● Problem to solve
Check each line of the material below for "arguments" and copy those where it appears.
:::::
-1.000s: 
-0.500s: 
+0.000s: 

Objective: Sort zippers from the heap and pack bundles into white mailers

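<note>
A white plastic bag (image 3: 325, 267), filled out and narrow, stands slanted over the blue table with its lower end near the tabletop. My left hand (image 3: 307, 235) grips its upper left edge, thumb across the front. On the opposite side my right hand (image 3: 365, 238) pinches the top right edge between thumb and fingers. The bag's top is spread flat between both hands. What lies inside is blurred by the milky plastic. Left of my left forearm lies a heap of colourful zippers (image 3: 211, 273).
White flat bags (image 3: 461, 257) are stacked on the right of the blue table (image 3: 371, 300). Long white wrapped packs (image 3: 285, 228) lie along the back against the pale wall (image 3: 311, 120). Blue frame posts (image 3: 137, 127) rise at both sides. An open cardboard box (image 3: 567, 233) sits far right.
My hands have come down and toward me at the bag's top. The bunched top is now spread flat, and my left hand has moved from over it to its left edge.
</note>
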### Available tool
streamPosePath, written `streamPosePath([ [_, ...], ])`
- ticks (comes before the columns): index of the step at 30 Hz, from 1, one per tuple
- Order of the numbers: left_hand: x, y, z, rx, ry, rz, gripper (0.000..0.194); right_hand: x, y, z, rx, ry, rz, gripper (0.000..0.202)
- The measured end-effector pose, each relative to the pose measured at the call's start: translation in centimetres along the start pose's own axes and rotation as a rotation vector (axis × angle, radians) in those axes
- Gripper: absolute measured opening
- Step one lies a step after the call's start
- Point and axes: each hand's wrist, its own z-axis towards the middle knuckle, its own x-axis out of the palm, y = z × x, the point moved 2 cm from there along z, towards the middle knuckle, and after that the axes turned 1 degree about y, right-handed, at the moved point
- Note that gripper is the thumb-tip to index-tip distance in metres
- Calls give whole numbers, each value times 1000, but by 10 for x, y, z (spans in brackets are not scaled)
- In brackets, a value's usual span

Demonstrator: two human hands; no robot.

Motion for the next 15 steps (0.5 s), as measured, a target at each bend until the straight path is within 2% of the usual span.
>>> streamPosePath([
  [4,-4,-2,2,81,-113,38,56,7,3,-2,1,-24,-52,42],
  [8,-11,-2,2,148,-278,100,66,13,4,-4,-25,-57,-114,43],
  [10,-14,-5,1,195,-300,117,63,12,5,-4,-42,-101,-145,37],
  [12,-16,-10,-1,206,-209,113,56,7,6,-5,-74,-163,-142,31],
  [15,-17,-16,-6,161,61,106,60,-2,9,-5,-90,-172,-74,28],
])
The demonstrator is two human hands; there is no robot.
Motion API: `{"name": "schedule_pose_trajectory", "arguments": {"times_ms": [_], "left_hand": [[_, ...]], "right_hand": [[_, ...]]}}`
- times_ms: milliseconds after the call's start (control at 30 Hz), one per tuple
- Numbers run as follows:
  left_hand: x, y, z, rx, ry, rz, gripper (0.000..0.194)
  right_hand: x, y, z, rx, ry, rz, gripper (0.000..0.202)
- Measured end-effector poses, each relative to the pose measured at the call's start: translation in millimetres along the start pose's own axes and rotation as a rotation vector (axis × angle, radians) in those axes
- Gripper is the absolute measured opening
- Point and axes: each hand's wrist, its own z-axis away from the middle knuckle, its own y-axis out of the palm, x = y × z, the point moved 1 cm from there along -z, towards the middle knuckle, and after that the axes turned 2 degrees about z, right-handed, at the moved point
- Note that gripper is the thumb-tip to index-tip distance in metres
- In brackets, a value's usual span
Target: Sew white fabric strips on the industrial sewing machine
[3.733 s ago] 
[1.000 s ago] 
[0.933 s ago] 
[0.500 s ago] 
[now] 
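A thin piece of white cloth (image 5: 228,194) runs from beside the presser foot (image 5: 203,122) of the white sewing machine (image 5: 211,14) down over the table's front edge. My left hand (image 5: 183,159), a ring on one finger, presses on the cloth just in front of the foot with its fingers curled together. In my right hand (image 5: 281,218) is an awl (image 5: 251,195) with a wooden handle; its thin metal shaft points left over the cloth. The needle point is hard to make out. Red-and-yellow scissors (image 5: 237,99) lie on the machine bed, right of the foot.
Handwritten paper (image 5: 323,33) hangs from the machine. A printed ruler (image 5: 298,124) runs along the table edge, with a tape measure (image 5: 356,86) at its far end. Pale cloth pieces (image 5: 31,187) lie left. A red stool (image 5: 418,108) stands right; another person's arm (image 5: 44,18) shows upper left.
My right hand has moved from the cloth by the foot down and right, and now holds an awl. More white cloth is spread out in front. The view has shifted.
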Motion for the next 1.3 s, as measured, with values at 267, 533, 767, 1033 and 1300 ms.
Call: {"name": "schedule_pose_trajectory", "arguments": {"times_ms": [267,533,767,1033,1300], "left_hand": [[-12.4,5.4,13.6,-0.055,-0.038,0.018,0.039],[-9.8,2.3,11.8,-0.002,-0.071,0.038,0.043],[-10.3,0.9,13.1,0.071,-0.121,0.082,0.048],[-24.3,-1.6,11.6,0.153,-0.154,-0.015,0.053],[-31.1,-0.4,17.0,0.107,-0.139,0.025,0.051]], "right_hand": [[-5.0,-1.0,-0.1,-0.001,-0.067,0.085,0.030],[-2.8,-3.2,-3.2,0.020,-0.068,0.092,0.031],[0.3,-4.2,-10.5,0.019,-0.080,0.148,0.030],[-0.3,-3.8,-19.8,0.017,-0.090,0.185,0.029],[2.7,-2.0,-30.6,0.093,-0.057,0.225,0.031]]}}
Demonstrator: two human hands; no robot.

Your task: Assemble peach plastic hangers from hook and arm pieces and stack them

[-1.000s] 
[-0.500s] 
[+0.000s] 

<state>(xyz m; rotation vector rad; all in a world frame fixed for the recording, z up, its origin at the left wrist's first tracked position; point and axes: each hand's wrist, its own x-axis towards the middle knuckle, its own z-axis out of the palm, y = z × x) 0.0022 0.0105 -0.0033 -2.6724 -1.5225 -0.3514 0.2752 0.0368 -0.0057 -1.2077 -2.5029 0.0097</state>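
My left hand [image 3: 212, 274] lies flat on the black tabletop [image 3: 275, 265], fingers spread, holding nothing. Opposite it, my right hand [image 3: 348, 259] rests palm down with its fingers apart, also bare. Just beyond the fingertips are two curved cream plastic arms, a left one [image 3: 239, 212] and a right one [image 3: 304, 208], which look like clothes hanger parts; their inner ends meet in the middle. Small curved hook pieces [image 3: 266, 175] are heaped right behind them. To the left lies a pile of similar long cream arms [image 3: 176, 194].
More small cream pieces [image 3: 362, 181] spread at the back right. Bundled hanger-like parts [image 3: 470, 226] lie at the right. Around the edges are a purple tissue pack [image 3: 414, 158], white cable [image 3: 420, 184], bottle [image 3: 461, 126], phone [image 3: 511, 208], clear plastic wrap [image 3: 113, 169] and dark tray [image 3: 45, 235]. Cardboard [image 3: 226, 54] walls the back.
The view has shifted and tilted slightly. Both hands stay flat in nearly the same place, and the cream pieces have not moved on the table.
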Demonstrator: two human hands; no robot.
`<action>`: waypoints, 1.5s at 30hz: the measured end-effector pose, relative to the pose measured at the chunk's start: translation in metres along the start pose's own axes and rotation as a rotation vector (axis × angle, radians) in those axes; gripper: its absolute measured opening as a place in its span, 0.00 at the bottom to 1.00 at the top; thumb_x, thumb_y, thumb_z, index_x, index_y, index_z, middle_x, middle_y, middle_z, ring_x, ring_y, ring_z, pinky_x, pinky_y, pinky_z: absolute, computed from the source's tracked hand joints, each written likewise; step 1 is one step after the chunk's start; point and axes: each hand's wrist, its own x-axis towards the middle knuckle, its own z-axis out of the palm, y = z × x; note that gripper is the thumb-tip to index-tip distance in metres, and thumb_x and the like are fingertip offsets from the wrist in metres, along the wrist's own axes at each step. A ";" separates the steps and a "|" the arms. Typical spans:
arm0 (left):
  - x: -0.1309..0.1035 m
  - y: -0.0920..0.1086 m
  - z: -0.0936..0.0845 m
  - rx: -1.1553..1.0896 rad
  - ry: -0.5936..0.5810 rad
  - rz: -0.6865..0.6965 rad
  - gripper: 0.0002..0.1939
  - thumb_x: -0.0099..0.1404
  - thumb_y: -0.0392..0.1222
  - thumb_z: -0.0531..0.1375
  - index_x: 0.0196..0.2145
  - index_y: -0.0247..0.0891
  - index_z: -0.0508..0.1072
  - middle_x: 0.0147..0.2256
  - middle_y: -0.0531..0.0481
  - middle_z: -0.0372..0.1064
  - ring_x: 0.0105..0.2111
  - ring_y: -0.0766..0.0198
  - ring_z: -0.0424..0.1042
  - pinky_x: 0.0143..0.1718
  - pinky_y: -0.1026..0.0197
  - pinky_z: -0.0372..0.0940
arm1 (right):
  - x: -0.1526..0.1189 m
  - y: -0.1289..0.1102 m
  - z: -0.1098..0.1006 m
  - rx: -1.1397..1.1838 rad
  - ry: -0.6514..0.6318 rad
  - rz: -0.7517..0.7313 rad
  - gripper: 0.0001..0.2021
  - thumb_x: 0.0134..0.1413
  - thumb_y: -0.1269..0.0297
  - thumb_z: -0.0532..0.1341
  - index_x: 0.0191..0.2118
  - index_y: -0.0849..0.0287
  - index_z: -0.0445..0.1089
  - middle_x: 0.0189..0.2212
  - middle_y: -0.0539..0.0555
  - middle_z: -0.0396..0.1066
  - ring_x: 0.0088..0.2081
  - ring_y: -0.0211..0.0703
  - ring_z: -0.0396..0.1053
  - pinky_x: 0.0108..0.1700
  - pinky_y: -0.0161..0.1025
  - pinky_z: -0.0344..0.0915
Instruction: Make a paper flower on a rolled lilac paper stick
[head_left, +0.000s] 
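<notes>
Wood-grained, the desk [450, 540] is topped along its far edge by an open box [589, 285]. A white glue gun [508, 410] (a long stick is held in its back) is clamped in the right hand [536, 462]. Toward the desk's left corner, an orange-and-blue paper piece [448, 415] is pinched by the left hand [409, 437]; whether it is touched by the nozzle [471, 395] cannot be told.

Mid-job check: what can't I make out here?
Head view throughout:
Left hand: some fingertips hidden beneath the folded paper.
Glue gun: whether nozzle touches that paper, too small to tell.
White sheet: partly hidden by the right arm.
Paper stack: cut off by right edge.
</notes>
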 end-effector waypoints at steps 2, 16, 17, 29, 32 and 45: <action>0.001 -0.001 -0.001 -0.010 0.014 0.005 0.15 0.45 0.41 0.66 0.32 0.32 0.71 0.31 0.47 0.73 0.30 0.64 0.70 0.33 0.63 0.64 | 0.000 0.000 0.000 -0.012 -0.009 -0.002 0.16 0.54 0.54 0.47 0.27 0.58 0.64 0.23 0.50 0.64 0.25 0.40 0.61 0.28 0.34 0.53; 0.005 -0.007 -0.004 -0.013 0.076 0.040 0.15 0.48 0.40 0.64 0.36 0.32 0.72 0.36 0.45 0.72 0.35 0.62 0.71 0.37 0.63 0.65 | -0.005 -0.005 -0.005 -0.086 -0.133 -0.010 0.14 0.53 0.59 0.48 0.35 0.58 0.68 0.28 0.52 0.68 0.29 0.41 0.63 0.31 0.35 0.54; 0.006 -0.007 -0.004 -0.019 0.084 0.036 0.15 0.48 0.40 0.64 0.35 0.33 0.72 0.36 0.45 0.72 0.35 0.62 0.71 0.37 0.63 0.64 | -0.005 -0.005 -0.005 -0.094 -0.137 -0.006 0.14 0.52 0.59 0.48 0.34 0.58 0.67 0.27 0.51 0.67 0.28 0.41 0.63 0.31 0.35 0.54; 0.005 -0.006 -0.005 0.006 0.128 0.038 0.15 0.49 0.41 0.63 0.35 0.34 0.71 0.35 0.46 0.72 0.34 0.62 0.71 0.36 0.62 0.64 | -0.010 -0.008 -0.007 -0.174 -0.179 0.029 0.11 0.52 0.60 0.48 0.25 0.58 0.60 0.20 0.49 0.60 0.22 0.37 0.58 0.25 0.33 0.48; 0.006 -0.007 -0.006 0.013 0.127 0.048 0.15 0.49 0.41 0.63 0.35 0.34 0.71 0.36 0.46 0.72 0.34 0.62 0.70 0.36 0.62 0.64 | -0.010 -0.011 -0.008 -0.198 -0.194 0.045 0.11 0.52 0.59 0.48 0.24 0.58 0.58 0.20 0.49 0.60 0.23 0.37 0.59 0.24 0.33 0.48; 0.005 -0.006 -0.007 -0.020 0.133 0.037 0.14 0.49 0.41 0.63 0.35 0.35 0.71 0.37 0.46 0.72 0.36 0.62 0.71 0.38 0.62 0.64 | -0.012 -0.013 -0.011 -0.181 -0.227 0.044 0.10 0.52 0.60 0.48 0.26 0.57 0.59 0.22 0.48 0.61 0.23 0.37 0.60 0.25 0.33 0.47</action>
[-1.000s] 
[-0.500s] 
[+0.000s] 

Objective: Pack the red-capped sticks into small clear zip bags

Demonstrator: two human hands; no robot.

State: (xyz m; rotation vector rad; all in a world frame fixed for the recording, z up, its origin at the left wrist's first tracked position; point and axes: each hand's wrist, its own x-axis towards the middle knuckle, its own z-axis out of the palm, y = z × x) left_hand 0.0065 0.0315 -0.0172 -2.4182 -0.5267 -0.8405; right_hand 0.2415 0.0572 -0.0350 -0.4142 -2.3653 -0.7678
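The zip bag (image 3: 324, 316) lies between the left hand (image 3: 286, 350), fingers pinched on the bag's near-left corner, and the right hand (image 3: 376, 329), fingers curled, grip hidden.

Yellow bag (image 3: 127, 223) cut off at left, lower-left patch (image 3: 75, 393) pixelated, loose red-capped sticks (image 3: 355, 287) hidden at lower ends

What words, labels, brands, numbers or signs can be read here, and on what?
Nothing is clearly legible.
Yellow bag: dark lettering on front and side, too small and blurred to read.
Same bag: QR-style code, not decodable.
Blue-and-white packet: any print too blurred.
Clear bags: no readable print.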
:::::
● Exercise result
Motion API: `{"name": "schedule_pose_trajectory", "arguments": {"times_ms": [_], "left_hand": [[_, ...]], "right_hand": [[_, ...]]}}`
Call: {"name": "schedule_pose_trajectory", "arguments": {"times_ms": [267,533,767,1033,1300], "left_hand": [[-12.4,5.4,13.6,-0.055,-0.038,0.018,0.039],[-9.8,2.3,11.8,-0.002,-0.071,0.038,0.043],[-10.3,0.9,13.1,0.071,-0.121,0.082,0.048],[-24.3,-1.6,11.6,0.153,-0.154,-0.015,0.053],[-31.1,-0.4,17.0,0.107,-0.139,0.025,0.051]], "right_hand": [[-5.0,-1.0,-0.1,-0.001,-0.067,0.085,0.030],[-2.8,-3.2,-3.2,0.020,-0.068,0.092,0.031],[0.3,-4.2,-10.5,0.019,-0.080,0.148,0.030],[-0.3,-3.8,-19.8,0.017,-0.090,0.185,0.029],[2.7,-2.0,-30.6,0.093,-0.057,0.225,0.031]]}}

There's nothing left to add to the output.